The film is not an overt lesson in racial politics or historical atrocities, but it does not shy away from such things. When the traveling men capture a Native American (Rod Rondeaux) and Meek recommends killing him, Emily suggests the group use the man as a guide. He knows the land, and Emily hopes he can lead them to water. But Meek sows seeds of fear, recounting horrific tales of the Indians who, in the guise of helping the settlers, betrayed them into the hands of hostile native tribes.
Meek’s Cutoff is a 104-minute exploration of suspicion, mistrust and the American spirit, warts and all. Base instincts—survival, fear, the promise of wealth—keep the characters moving, haltingly, toward an uncertain destination. But it’s the journey, not the destination, that director Kelly Reichardt and writer Jonathan Raymond, who collaborated previously on Wendy and Lucy and Old Joy, have in mind. Which of the characters are essential to completing the journey? Who is expendable? Is the story a parable about the American experience?
Earlier this year, Peter Weir’s epic The Way Back told a man-against-nature story set against a vast, threatening landscape. But that film was about more than an elemental struggle: Weir’s characters were also fighting a dehumanizing belief system that sought to eliminate religion, and with it, hope.

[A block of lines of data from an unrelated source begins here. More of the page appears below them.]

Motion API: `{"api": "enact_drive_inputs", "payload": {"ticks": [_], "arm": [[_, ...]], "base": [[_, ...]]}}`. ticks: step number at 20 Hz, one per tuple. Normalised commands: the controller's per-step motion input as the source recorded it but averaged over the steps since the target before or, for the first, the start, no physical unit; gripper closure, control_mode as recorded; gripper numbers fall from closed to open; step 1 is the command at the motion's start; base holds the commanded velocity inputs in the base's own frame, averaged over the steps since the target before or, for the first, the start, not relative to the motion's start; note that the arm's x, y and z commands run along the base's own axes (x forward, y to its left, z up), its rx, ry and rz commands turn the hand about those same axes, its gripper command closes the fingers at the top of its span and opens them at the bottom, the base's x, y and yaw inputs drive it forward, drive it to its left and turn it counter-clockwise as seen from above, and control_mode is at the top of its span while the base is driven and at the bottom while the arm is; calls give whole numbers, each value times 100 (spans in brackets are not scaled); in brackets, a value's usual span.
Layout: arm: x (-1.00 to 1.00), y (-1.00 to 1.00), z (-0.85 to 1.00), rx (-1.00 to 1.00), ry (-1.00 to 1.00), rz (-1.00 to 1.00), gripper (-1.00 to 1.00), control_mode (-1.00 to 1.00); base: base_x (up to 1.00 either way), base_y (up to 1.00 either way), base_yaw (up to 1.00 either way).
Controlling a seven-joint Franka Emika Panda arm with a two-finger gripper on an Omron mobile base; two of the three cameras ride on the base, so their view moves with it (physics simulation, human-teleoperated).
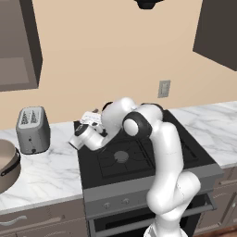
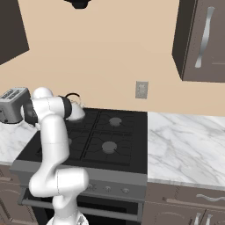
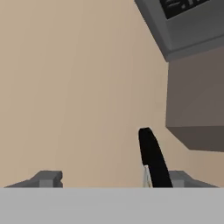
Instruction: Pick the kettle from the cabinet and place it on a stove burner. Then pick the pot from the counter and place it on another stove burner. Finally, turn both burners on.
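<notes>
The gripper is standing wide open, gripping nothing; the kettle's black handle is rising upright just inside one fingertip. The kettle itself is sitting at the cooktop's back-left burner, mostly hidden behind the arm.

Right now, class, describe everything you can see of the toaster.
The toaster is a boxy grey appliance that looks like metal, with rounded corners and two long slots in its paler top. It stands upright on the white marble counter, well to the left of the black cooktop and apart from it. Only the counter touches it.
</notes>
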Motion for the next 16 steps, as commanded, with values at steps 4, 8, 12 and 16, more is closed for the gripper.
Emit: {"api": "enact_drive_inputs", "payload": {"ticks": [4, 8, 12, 16], "arm": [[-19, -18, -3, 0, -10, 0, -100, -100], [-29, -21, -2, 3, -10, 0, -100, -100], [-29, -22, 0, 7, -7, 0, -100, -100], [-19, -1, 0, 11, -1, -2, -100, -100]], "base": [[0, 0, 0], [0, 0, 0], [0, 0, 0], [0, 0, 0]]}}
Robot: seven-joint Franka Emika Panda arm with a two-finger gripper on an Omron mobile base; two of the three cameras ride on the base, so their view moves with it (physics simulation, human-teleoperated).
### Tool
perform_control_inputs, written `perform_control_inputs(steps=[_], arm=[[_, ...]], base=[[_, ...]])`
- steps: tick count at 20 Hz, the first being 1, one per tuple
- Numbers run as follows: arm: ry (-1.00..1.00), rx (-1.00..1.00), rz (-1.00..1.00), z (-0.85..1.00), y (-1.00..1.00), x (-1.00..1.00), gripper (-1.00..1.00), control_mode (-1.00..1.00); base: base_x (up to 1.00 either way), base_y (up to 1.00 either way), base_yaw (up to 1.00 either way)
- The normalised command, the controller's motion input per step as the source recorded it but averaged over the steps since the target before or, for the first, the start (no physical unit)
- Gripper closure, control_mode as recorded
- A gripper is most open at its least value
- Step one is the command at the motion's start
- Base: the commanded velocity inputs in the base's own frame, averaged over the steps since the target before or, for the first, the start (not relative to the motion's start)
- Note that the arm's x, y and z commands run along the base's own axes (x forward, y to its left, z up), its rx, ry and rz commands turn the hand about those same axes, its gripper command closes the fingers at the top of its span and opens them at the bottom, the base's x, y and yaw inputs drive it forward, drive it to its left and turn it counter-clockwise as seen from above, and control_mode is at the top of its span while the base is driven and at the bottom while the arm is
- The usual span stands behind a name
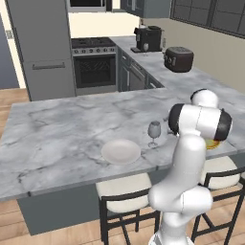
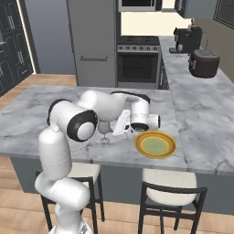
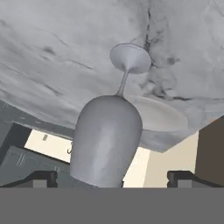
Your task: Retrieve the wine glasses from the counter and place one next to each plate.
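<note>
Mid-frame, a wine glass (image 1: 154,132) stands upright on the counter (image 1: 57,129), right of the white plate (image 1: 121,151); we see our gripper (image 3: 112,176) spread wide, fingertips flanking its bowl

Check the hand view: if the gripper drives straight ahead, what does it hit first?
Most likely the clear grey-tinted stemmed wine glass, dead ahead between the open jaws of the gripper. Its bowl looms closest; how much gap remains is unclear.

Home kitchen, rendered. Marble counter (image 1: 57,129) over dark cabinets; stools (image 1: 125,192) near. Oven (image 1: 94,64), fridge (image 1: 45,45), coffee machine (image 1: 148,38) at far side.
</note>
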Motion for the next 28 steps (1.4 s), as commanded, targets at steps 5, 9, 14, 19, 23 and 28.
perform_control_inputs(steps=[5,9,14,19,23,28], arm=[[-0.19,0.00,0.00,1.00,0.18,-0.53,-1.00,-1.00],[-0.04,0.00,0.00,1.00,0.16,-0.41,-1.00,-1.00],[0.00,0.04,0.00,0.92,0.26,-0.65,-1.00,-1.00],[0.00,-0.02,0.00,0.44,0.35,-0.98,-1.00,-1.00],[0.08,-0.15,0.00,0.26,0.37,-0.70,-1.00,-1.00],[0.02,0.00,0.00,0.10,0.49,-0.62,-1.00,-1.00]], base=[[0.00,0.00,0.00],[0.00,0.00,0.00],[0.00,0.00,0.00],[0.00,0.00,0.00],[0.00,0.00,0.00],[0.00,0.00,0.00]])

Reichardt’s and Raymond’s story is similarly emblematic. The characters’ pioneering spirit and determination represent the American drive to settle the land, but also to eliminate or exploit threats to that goal. What motivates these Bible-spouting, grace-saying hymn singers to follow Meek? The reasons behind their journey are never fully explained, and the role faith plays in their decision-making is open to interpretation. But the expressions of faith, even from Meek himself, are heartfelt and moving, even though the characters act in ways that are less than charitable. In Meek, an unrecognizable Greenwood—a character actor best known for his role as Pike in the recent Star Trek reboot—has given one of his finest performances, a man who abides by his convictions even when they appear to be leading him and his followers astray.
Meek’s Cutoff is less interested in the motives behind its characters’ journey than it is in what the journey brings out in them. In stark, beautiful images (the film was shot by Chris Blauvelt), the viewer is made to identify with the characters—particularly Emily—as they head toward an uncertain fate. The film lacks resolution, but suggests that no matter how lush or verdant their destination might be, the costs of arriving at it should not be soon forgotten.

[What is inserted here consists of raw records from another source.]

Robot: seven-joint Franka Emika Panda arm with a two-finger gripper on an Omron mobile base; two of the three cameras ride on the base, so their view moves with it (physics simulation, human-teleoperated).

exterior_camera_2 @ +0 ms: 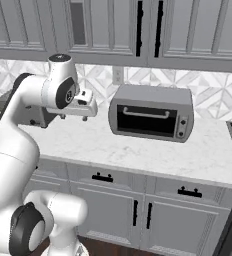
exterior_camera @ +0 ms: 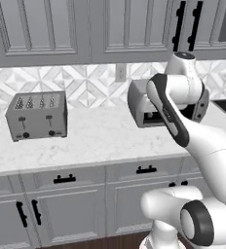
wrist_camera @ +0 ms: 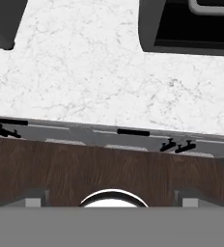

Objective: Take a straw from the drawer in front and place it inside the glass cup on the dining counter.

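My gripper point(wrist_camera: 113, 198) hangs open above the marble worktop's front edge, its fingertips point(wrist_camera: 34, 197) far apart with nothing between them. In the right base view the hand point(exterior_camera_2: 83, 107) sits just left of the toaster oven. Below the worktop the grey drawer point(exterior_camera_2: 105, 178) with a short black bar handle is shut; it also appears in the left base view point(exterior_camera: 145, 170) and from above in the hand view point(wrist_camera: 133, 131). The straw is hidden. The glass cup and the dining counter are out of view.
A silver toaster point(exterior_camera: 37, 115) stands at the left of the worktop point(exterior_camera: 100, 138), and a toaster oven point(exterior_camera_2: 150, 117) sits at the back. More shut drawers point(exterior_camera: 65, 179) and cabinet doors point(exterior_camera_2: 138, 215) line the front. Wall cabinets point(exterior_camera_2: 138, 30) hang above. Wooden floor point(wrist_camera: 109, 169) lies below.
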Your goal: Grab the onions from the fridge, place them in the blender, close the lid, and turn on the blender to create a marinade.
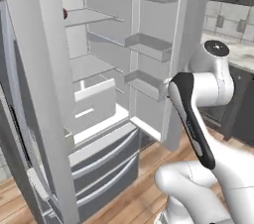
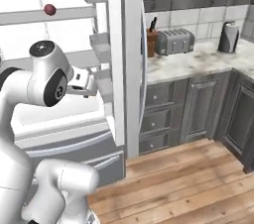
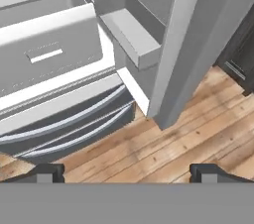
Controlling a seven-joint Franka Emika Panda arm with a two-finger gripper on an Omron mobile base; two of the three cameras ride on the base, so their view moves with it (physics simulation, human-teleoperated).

- Language/Profanity: The “n” word; “son of a b-tch”; “redskin”; a reference to “squaws” who start “looking white”; “heathen”; “lucky savage.”

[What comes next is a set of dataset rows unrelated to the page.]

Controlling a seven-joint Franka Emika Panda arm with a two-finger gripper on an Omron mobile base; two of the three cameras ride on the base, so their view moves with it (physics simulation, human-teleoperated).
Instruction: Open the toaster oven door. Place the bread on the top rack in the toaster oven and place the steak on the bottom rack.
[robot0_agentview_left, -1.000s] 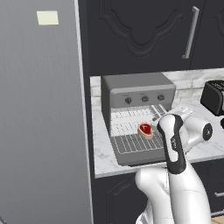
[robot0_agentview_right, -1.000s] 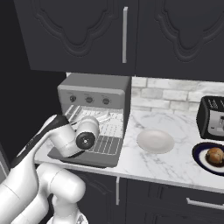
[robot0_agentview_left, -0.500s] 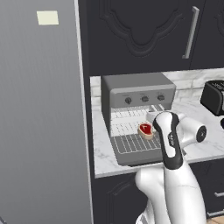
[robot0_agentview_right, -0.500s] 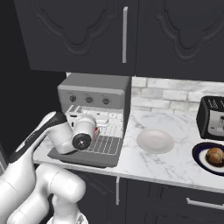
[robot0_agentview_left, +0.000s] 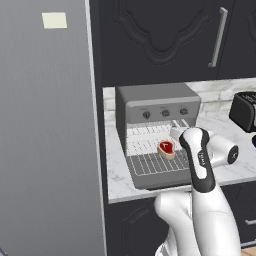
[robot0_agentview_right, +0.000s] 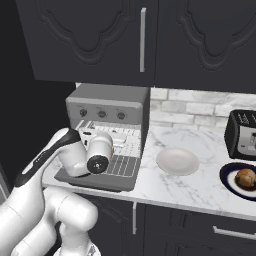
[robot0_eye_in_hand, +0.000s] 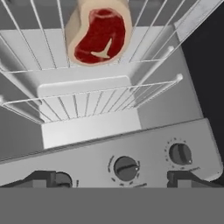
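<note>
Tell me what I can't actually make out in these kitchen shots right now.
- Gripper: in the hand view just its tips poke up, so its opening is unclear; the arm hides it in both base views.
- Steak: the arm covers it in the right base view.
- Toaster oven cavity: its depth is too dark in both base views.

The scene was rendered under soft, even light with no clear source — nothing glared. The marble counter (robot0_agentview_right: 200, 187) and pale backsplash (robot0_agentview_right: 195, 107) read bright, while the black cabinets (robot0_agentview_right: 100, 40) stayed dim, their panel relief barely showing. A faint shadow sat under the white bowl (robot0_agentview_right: 177, 161). Edges looked slightly soft and pixelated in all views; the hand view was sharp enough on the steak (robot0_eye_in_hand: 99, 35) and knobs (robot0_eye_in_hand: 126, 168), without edge bending
</note>
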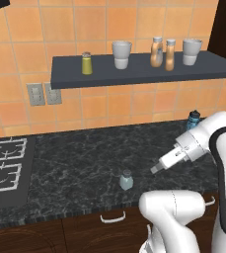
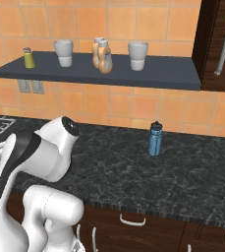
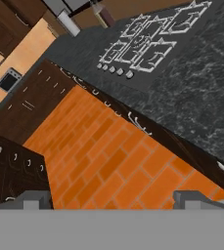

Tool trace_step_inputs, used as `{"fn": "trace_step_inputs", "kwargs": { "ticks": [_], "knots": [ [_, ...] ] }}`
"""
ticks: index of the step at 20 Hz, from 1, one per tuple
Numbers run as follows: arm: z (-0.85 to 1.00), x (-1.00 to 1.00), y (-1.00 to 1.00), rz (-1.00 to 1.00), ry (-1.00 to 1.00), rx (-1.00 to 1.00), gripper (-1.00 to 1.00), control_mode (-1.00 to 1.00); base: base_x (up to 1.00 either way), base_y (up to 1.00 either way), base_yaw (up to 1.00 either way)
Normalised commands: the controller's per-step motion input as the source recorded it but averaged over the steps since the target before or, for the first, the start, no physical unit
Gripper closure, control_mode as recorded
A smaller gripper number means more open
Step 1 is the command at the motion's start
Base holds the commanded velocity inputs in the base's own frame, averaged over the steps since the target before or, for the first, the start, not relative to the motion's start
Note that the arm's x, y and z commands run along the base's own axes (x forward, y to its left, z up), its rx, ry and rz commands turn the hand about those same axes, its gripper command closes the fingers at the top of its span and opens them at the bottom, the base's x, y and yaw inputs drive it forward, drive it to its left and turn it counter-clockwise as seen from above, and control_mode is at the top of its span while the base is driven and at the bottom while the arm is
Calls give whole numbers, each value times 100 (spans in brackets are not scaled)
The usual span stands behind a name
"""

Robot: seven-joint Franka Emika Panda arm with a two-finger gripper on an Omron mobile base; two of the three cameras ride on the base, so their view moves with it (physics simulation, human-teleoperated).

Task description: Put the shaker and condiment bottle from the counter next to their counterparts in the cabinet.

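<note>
Fingers [image 3: 112,200] spread and empty above the floor; condiment bottle [image 1: 169,54] already on the cabinet [image 1: 144,74] just beside the curvy orange bottle [image 1: 156,52], shaker [image 1: 126,180] still on the surface [image 1: 75,168], not yet beside the yellow-green shaker [image 1: 86,63], so about half done.

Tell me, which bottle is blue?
The bottle with the black cap standing alone on the counter. The two orange bottles stand on the shelf.
</note>
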Motion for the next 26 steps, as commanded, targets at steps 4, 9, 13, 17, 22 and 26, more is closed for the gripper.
{"fn": "trace_step_inputs", "kwargs": {
  "ticks": [4,9,13,17,22,26],
  "knots": [
    [2,-22,-20,0,-8,0,-100,-100,0,0,0],
    [-4,-57,-3,0,-6,0,-100,-100,0,0,0],
    [-11,-47,0,0,0,0,-100,-100,0,0,0],
    [-1,-11,0,0,0,-3,-100,-100,0,0,0],
    [0,0,0,0,0,-6,-100,-100,0,0,0],
    [0,5,-1,0,0,-7,-100,-100,0,0,0]
  ]
}}
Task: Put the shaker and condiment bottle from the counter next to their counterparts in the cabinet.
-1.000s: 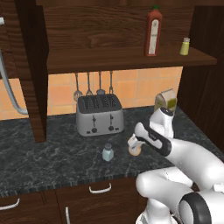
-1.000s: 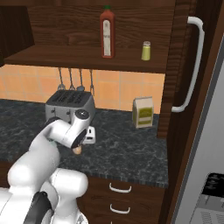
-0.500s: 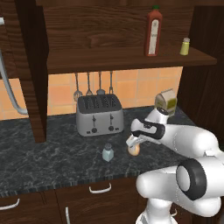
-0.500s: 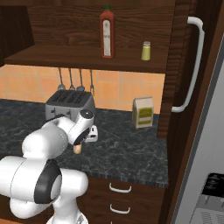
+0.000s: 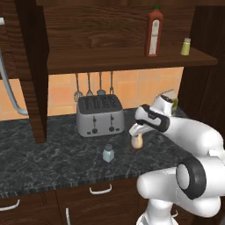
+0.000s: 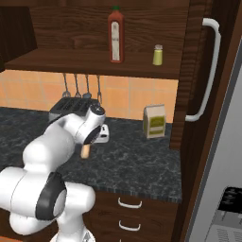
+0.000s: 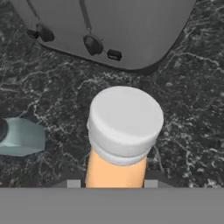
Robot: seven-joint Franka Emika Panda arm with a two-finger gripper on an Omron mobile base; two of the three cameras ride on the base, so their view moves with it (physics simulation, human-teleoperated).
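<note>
A grey toaster [image 5: 99, 115] is set against the orange tiled wall [image 5: 132, 88], beneath utensils [image 5: 93, 85] hung in a row. A pale carton [image 6: 154, 121] is stood upright further along, near a white handle [image 6: 208, 71].

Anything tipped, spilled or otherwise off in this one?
Nothing stands out. The condiment bottle stands upright on the counter in the shut claw; the shaker is upright beside it, near the toaster.

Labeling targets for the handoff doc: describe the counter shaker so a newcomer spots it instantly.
Find the silver toaster on the black marbled counter. Just in front of it stands the shaker, small, pale blue-grey with a grey cap. The condiment bottle to its right is orange-tan, unlike it.
</note>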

- Alcohol/Smoking/Drugs: Some smoking.
- Sex/Nudity: None.
- Violence/Crime: A man is struck in the face; a woman uses a shotgun to fire a warning shot; later, she levels it at another man who is pointing a gun at someone else; Meek wants to kill the Indian guide, and he relays horror stories about the Indians’ treatment of the white man to make his case.
- Religion/Morals: A boy reads aloud from Genesis; Jimmy’s mom labels exaggerating “the neighbor to a lie”; Meek says he doesn’t want to paint himself as anything other than a sinner, and he looks down on another character who, he says, is worse than a sinner; Emily says she sees only vanity; singing of “Nearer My God to Thee”; a man says grace and prays for protection and guidance in Jesus’ name.